После этого они ни разу не заговаривали о свадьбе. Гиллон был разочарован: он ведь так и не знал о чувствах Мэгги.
По сентиментальной клановой традиции он намеревался венчаться в своей родной церкви, но стратнейрнский священник заявил, что в жизни не согласится освятить их союз, если об этом не будет объявлено за месяц в церкви и если в воскресенье, предшествующее свадьбе, они не посидят на позорных стульях в расплату за будущие грехи.
– А кроме того, – сказал священник, и глаза у него сквозь запотевшие стекла очков были как камушки, – я не стану венчать ребенка. Сколько вам лет, дитя мое?
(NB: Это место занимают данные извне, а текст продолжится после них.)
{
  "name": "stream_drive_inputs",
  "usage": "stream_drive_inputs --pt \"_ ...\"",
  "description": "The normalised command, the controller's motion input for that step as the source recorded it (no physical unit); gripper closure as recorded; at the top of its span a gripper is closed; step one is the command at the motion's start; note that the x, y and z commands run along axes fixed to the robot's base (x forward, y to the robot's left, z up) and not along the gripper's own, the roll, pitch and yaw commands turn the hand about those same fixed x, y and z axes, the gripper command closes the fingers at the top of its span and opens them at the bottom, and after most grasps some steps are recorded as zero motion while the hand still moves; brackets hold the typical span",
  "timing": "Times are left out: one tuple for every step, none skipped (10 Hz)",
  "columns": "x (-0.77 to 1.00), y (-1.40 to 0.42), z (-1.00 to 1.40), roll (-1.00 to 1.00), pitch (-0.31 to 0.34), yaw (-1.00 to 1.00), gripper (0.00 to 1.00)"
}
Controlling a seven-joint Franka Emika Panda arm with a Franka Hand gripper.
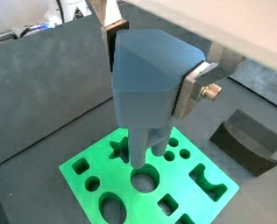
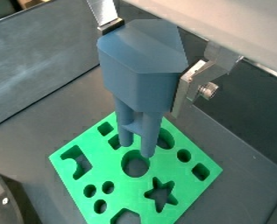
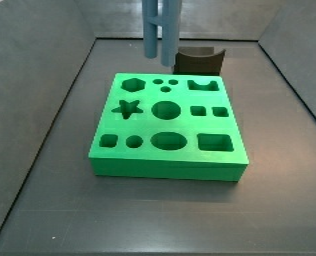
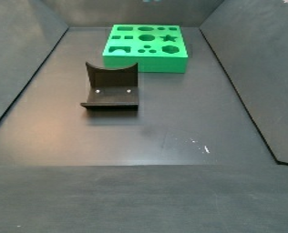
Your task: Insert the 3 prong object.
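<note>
1. The gripper (image 1: 152, 83) is clamped on the 3 prong object (image 1: 147, 79), a blue-grey piece. One silver finger (image 1: 195, 86) presses its flank in both wrist views, and the opposite finger shows only partly behind it.
2. The piece hangs upright above the green block (image 3: 168, 160), prongs (image 2: 138, 131) pointing down at the block's top face and apparently not yet in any hole.
3. In a side view the prongs (image 3: 157, 40) sit over the block's far edge, above the row of small round holes (image 3: 165, 83).
4. The coming move turns on lining up the vertical prongs with those three holes. I cannot tell from these angles whether they are already directly overhead.
5. The fixture (image 4: 110, 86) stands just beside the block, clear of the descent path.
</note>
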Motion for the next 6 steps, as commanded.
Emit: stream_drive_inputs --pt "0.55 0.06 -0.77 0.04 0.011 -0.75 1.00" --pt "0.53 0.09 -0.71 0.05 0.001 -0.73 1.00" --pt "0.34 0.33 -0.73 0.02 0.000 -0.59 1.00" --pt "0.00 0.79 -0.65 0.00 -0.029 -0.27 1.00" --pt "0.00 0.81 -0.64 0.00 -0.033 -0.24 1.00" --pt "0.00 0.82 -0.53 0.00 -0.037 -0.21 1.00"
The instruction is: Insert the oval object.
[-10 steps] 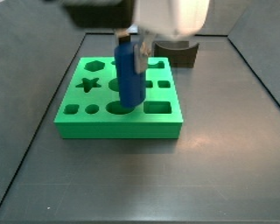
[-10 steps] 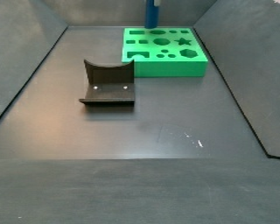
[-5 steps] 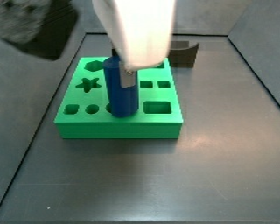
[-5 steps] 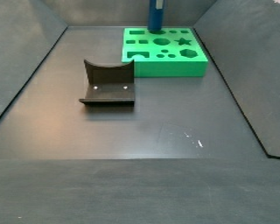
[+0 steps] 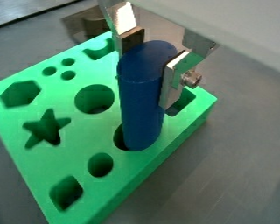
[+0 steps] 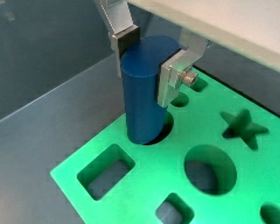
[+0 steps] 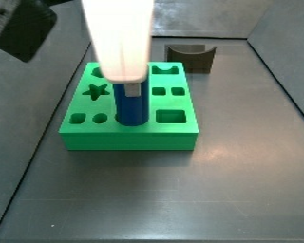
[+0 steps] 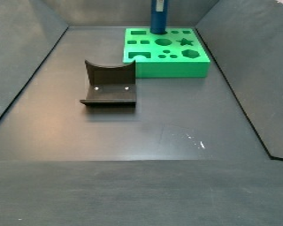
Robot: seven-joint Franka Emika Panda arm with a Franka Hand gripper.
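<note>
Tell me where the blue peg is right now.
In both wrist views the blue peg stands upright, its lower end in a hole of the green block, with the gripper shut on its top.

- A robotics lab test cell: bare grey worktop (image 8: 144,159) walled by grey panels.
- The gripper (image 5: 150,59) stands over a green shape-sorting block (image 8: 165,51).

Oval object (image 5: 143,92): solid deep blue, no markings. Block with shaped holes (image 5: 43,166): bright uniform green. Gripper (image 6: 149,54) above the block, around the blue peg; fingers (image 5: 178,79) silver, pads dark. Notched block (image 8: 109,86): dark olive. Counter (image 8: 144,132): plain dark grey, faint pale specks.
</note>
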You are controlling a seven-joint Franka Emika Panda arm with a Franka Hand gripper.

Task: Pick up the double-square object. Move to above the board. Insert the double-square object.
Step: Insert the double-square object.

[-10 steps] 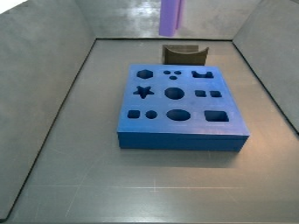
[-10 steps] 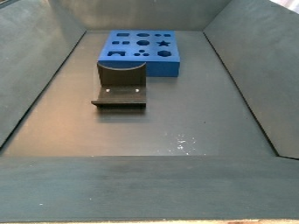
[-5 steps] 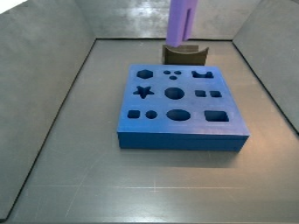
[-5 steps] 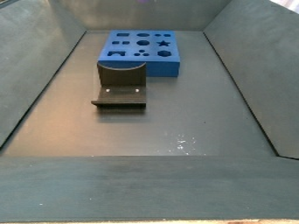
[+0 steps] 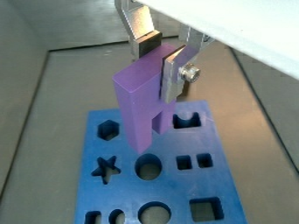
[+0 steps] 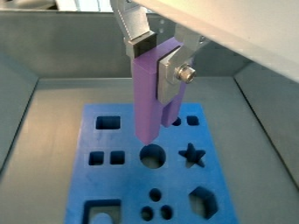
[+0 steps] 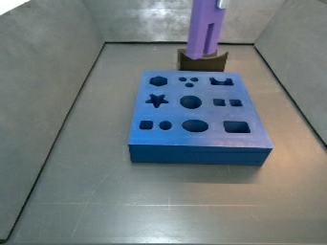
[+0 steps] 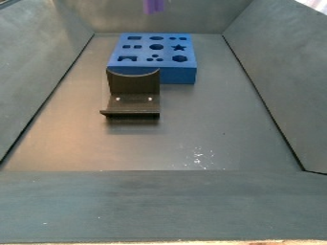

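Observation:
My gripper [image 5: 160, 59] is shut on the upper part of the double-square object [image 5: 143, 101], a tall light-purple stepped block that hangs upright. The same hold shows in the other wrist picture, with the gripper [image 6: 158, 58] clamped on the block [image 6: 149, 87]. Below it lies the board [image 5: 176, 185], a thick blue slab with dark cut-outs, also seen under the block as the board [image 6: 128, 187]. In a side view the block [image 7: 205, 29] hangs clear above the far end of the board [image 7: 255, 140]. Only the block's lower tip [image 8: 155, 5] shows above the board [image 8: 160, 75].
A dark brown U-shaped holder [image 7: 207, 61] stands just beyond the board's far edge, and shows as the holder [image 8: 132, 96] on the grey floor beside the board. Sloped grey walls [image 7: 52, 105] enclose the bin on all sides.
The purple block has come down and over toward the board; more of its length shows in a side view, and its tip has entered the other one.

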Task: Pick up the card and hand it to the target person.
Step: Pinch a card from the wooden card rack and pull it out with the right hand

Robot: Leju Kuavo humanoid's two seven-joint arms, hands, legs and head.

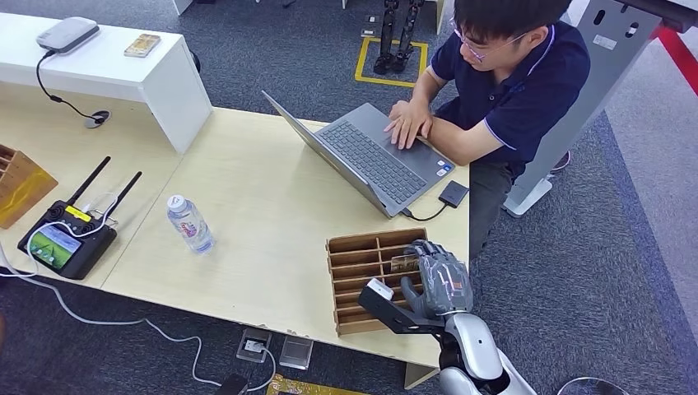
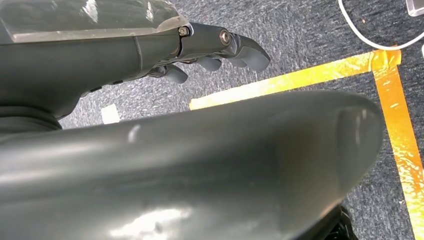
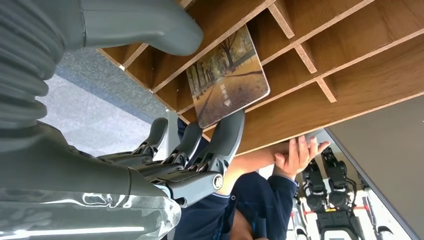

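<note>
Right hand (image 1: 440, 280) pinches the tree-printed card (image 3: 227, 77) standing on edge in a slot of the wooden organizer (image 1: 354, 267), long axis along the slot; left hand (image 2: 210, 50) curled, holding nothing.

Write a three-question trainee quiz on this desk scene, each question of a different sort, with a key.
1. True or false: the right hand has already carried the card clear of the wooden organiser.
2. Multiple choice: the person has both hands on
A. the water bottle
B. the laptop
C. the controller with antennas
3. Fill in: the left hand hangs over grey carpet marked with ______ tape.

Key
1. False. In the right wrist view the card stands in a slot of the organiser, with the hand's thumb on one side and its fingers on the other.
2. B.
3. Yellow.
</note>
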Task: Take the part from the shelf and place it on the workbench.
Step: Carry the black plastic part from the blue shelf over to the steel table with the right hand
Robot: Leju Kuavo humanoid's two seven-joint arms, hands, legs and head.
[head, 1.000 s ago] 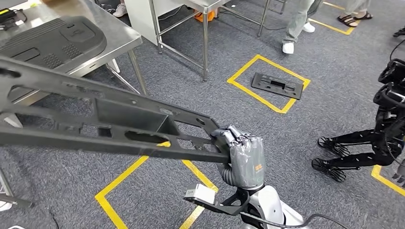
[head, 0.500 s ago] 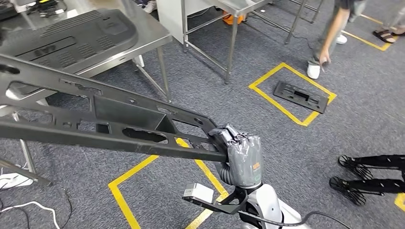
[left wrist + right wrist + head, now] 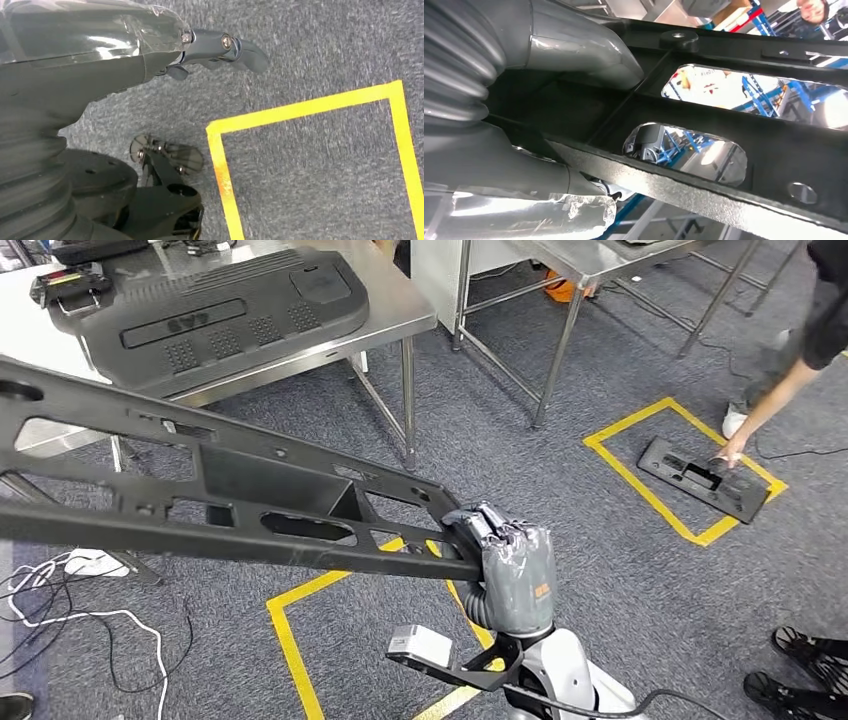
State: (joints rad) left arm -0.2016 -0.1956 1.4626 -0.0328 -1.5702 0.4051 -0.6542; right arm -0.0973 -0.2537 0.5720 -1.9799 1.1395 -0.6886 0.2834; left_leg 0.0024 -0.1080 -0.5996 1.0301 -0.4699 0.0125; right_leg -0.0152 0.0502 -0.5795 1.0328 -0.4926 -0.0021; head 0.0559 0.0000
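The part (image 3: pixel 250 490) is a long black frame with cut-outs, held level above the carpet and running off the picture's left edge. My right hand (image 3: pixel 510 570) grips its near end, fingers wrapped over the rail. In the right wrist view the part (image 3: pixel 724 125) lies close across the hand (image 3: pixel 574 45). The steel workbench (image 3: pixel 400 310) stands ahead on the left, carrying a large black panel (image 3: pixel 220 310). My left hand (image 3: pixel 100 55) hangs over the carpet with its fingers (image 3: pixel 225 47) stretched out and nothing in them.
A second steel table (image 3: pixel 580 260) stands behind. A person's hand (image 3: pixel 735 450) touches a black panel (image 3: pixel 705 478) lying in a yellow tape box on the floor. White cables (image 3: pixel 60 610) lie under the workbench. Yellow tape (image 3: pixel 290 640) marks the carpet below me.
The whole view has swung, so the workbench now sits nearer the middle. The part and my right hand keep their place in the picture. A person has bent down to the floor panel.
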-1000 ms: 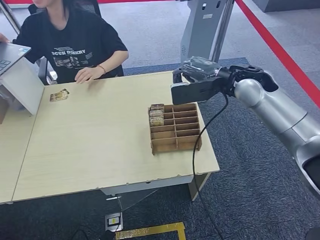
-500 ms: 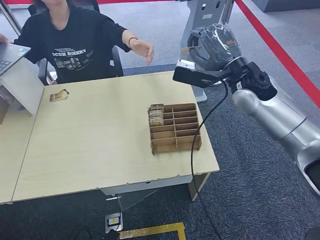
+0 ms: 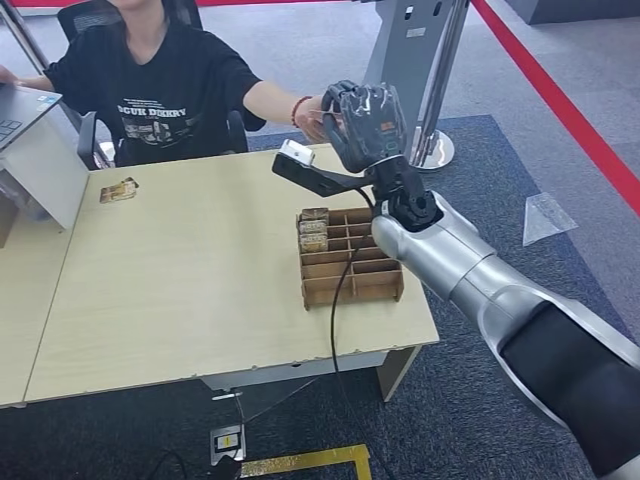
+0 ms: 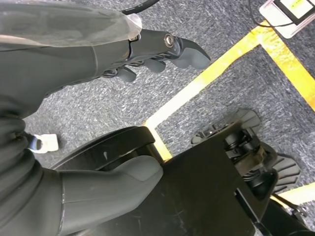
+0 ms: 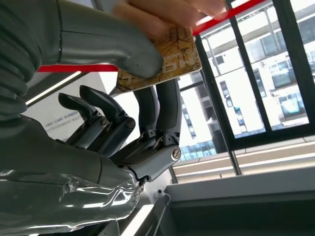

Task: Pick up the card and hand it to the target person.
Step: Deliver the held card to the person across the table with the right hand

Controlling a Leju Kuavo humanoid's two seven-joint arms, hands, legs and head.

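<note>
Right hand (image 3: pixel 362 122): raised above the far edge of the table (image 3: pixel 189 300), near its far right corner, meeting the person's hand (image 3: pixel 311 116).
Right fingers (image 5: pixel 148 105): clamped on the card (image 5: pixel 174 56), thumb pressing one face, darker fingers behind the other.
Card: gold-brown and patterned, held off the table in the right hand; the person's fingers (image 5: pixel 174 12) touch its free edge.
Person (image 3: pixel 162 90): seated behind the far edge in a black printed T-shirt, one arm stretched out toward the right hand.
Left hand (image 4: pixel 93 147): hanging over grey carpet with a yellow floor line (image 4: pixel 208 78); fingers apart, nothing in them.
Wooden tray (image 3: pixel 370 285): divided, near the right edge of the table; cards stacked in its far left compartments.
Spare card (image 3: pixel 118 190): flat near the far left corner of the table.
Laptop (image 3: pixel 23 108): open, beyond the far left corner.
</note>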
– Двадцать три, – сказала Мэгги.
– Тебе в самом деле двадцать три? – спросил ее потом Гиллон.
– Если уж врать, так врать, – сказала Мэгги, и это была еще одна истина, которую он узнал. Зато он так никогда и не узнал, сколько ей лет. Детства она не видела и потому была как бы без возраста. Проблема возраста не существовала для Мэгги – возраст не имел для нее такого значения, как для других людей.
Итак, они обвенчались «с чучелом» – без священника, и устроил все Черри Макадаме, который, уж конечно, знал, как делают такие дела; церемония происходила в обычном доме в Рыбачьем городе, и соединил их достопочтенный Арчибальд Босуелл – самозваный настоятель Реформированной церкви Нова-Скотии для обращенных горцев; весь его приход, насколько мог понять Гиллон, состоял из одной-единственной прихожанки – миссис Босуелл, которая, кстати, вовсе не была обращенной горянкой.
Нельзя сказать, чтобы мистер Босуелл не постарался. Богослужение он вел и на гэльском, и на английском, и на шотландском языках. Оба Босуелла пели, а сам достопочтенный даже сплясал танец горцев, который, насколько помнил Гиллон, обычно пляшут перед тем, как быка заводят к коровам для спаривания, а потом были прочитаны стихи – в большинстве своем написанные самим Босуеллом и частично Бернсом. Перед обрядом устроили перерыв, и миссис Босуелл отправилась в погреб за освежающими напитками, которые появились в виде кружек с элем и стаканов с виски. Это была очень реформированная церковь. Когда достопочтенный пастырь взбодрился, служба была продолжена.
– А теперь, прежде чем объявить вас мужем и женой, я должен сказать несколько слов, – заявил Босуелл. – Гиллон Камерон, я хочу, чтобы отныне ты был господином в этом союзе, которым я тебя соединю. Подобно тому, как дети несчастны, если нет у них наставляющей руки отца, так несчастна жена, если в доме нет господина. Печален тот дом, где петух кудахчет, а курица кукарекает… Так устроена жизнь, таков закон природы, таково повеление божье… Обещаешь ли ты мне, Гиллон Камерон, что будешь таким?
– Обещаю.
– А теперь ты, Маргарет Драм. Если твой господин сделает такое, что тебе не по душе, постараешься ли ты понять его, а не топать на него ногами и не ходить с надутой физиономией, и будешь ли ты знать свое место в доме? Потому что это хороший человек. Он, конечно, может иной раз и ошибиться – никто из нас не без греха, – но чаще он будет прав, чем неправ… Вот я и говорю тебе: чтобы свить себе счастливое гнездо, учись держать рот на замке, а сердце нараспашку. Запомни, Маргарет Драм: в молчаливой покорности – красота женщины.
– Аминь, – изрекла миссис Босуелл.
Гиллон с удивлением увидел, что она плачет – в ее поблекших голубых глазах стояли слезы умиления. А у Маргарет глаза были сухие, как коричневые камешки на песке.
– В покорности – сила твоя; в покорности – твой ключ к свободе и славе, славе в глазах бога, а не людей; в покорности – твой долг, смысл всей твоей жизни… Обещаешь ли ты мне, Маргарет Драм, что будешь такой?
Она стояла, уставясь в пол, – мистер Босуелл считал, что она опустила глаза из смирения. Пол этот был до такой степени пропитан рыбьим жиром, что доски даже пузырились.
– Обещает, обещает! – выкрикнула миссис Босуелл и кинулась целовать Мэгги, посадив при этом пятно на бутылочно-зеленое вельветовое платье невесты, которое Мэгги приобрела у перекупщика на Ловатт-стрит.
– В таком случае, пользуясь моим правом посланца господня на земле, объявляю вас мужем и женой. Кольцо!
Гиллон стоял как громом пораженный.
– Ты не сказала мне, что нужно кольцо, – обратился он к Мэгги.
– Но ты же господин, тебе и следовало знать.
Тогда мистер Босуелл извлек крошечное колечко, которое, наверно, и полпенни не стоило. Капнув на него рыбьим жиром, он надел колечко на палец Мэгги.